In the entries below, find each line bearing the string "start" and copy it.

Stored data
-=-=-=-=-
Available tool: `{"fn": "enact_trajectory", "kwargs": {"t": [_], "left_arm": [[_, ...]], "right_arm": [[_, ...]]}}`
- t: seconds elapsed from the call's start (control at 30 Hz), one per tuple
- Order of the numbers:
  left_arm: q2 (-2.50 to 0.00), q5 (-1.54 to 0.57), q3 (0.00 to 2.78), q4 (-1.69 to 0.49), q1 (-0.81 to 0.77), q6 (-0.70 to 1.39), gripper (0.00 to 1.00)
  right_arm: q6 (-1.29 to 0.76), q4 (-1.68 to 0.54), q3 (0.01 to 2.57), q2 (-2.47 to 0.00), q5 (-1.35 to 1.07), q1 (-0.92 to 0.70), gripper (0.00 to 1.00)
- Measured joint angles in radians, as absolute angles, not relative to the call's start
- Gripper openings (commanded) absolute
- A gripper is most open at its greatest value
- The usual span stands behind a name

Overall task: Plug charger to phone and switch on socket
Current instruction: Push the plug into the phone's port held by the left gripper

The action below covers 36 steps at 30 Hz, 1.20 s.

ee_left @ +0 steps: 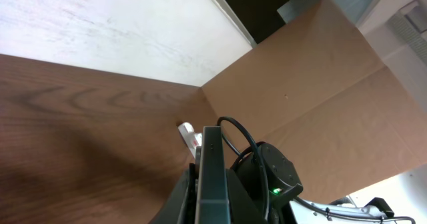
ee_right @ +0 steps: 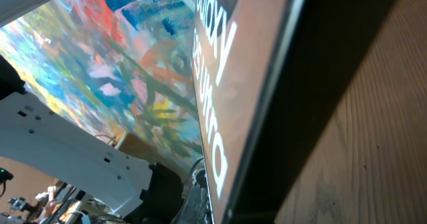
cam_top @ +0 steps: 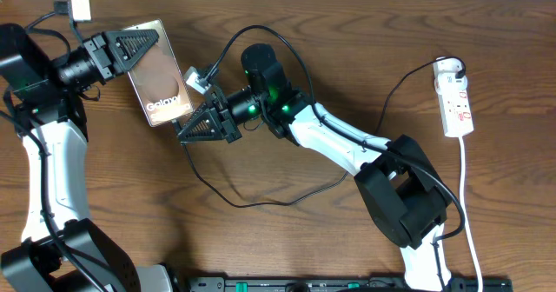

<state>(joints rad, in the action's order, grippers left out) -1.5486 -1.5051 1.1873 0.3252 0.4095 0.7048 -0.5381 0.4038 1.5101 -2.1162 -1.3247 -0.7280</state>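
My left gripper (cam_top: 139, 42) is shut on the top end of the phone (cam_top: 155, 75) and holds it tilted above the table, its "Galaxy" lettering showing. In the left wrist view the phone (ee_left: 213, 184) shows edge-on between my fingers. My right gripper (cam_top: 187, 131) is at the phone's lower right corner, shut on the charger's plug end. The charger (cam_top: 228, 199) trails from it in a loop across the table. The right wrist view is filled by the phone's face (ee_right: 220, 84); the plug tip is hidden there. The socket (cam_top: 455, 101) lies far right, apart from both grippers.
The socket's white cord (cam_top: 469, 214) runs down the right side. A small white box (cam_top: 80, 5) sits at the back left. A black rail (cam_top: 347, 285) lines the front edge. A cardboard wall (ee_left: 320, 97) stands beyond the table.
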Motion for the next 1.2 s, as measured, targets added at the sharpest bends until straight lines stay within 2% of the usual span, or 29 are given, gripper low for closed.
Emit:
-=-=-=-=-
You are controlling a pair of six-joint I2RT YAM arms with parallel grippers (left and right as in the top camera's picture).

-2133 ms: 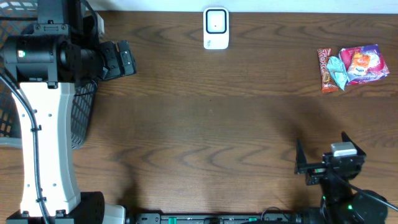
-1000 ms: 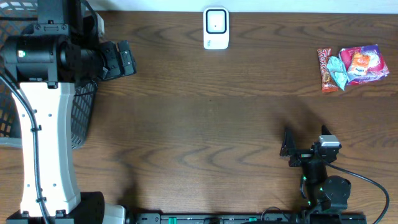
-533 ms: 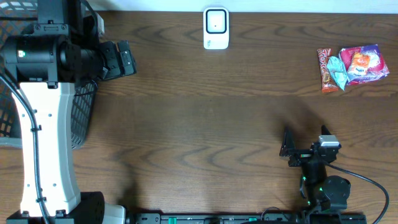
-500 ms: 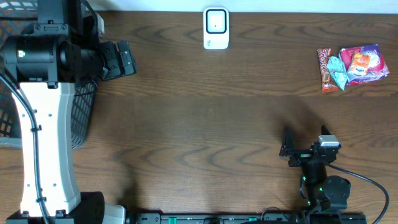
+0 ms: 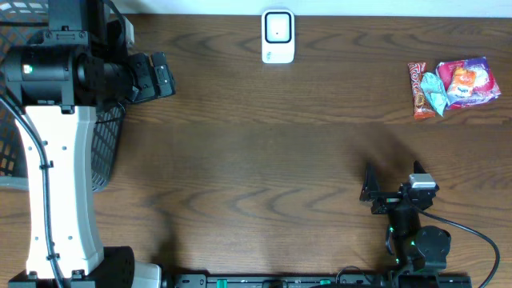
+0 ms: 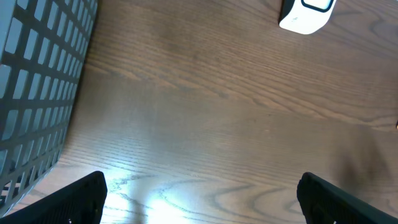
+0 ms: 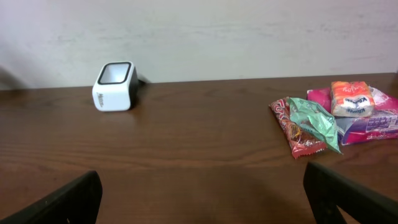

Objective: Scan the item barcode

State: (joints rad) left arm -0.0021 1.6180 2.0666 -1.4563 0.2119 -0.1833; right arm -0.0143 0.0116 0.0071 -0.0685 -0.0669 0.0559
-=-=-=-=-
The answer
- t: seconds elapsed from the call's start (control at 30 Hz), one per tuple
- Measured joint angles in radians, as absolute angles, not relative to the call's start

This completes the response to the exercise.